Suara ketukan menghentakkan mata. Aku terbangun seketika. Tubuhku terlalu lemas untuk berdiri. Aku berjalan tertatih-tatih dan membuka pintu.

Sahabatku berdiri dengan senyum sumringah. Aku terjatuh, lalu dia menangkapku. “Madza bik? Apa kau sedang sakit?”

Dia membawaku ke dalam. “ Kau sangat lesu sekali?” Kemudian dia mendudukkanku diatas tempat tidur.

“Aku hanya sedikit lemah.”

“Aku tahu apa yang terjadi padamu. Aku punya kabar gembira untukmu.”

“Apa itu?”

“Aku berhasil membujuknya untuk bertemu denganmu.”

Aku menjadi resah, tubuhku menjadi gugup, “Laa, ya Akhi!”

Sahabatku terkejut.

“Limadza? Bukankah Ini Yang kau mau.”

“Tidak (sempurna) iman salah seorang kalian sehingga Allah dan rasulNya lebih dia cintai daripada selainnya, dan hingga ia dilempar ke neraka lebih disukainya dari pada kembali kepada kekufuran setelah Allah menyelamatkannya. Dan tidak (sempurna) iman salah seorang kalian sehingga saya (Rasulullah Shallallahu’alaihi wasallam) lebih dicintainya daripada anaknya, orang tuanya atau manusia semuanya.”

“Dan aku menahan rindu ini, karena aku tak mau cintaku pada manusia melebihi cintaku pada Allah dan Rasul-Nya. Aku juga tak mau mengungkapkannya, karena aku mencoba menjaga marwahnya, agar aku tak terjerumus Taqrabu Zinaa.”

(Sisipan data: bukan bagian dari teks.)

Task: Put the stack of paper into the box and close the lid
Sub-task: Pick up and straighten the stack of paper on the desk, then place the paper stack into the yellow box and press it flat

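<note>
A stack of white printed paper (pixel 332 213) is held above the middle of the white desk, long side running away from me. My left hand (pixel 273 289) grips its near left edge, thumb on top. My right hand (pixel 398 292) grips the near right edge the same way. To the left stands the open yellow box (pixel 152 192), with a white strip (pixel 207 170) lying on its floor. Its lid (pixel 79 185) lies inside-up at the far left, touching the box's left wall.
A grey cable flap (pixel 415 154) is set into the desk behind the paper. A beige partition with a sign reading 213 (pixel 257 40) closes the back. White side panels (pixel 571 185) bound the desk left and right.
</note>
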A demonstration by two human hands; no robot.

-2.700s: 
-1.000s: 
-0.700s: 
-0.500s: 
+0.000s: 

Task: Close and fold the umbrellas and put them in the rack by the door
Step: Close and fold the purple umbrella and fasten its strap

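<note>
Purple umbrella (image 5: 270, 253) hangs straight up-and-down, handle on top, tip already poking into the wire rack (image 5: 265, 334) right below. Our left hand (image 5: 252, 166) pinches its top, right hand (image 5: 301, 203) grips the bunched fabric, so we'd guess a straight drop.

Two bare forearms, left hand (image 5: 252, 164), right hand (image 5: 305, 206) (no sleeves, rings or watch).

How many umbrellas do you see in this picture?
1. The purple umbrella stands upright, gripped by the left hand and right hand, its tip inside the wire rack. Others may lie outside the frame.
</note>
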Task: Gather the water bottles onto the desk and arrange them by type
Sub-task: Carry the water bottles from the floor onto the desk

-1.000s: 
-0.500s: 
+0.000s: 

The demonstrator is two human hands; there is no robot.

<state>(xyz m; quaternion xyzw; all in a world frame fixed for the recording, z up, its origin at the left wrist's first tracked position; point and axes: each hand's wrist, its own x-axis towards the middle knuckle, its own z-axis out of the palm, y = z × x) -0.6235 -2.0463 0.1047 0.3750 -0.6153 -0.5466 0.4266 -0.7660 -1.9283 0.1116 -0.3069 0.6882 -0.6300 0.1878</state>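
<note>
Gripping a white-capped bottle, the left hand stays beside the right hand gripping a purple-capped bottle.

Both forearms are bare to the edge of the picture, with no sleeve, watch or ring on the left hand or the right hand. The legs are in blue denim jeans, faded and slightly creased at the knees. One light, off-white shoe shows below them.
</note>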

“Aku merasa sangat malu engkau membujuknya hanya untuk bertemu dengan diriku. Tolonglah aku, kau akan membebaskan rindu ini dan dia pun terus akan mendzalimiku. Aku menahannya agar aku tak salah langkah.”

Sahabatku menangis. Dia tak tahu dan aku paham. Seharusnya, aku yang mengatakan pada dirinya. Dia mulai mengerti keadaanku. Kenapa aku bisa sampai seperti itu? terkadang, banyak yang tidak tahu terhadap apa yang kita lakukan. Ini bukan sekedar rindu yang mengebu, akan tetapi menjaga cinta yang lebih tinggi dari rindu itu.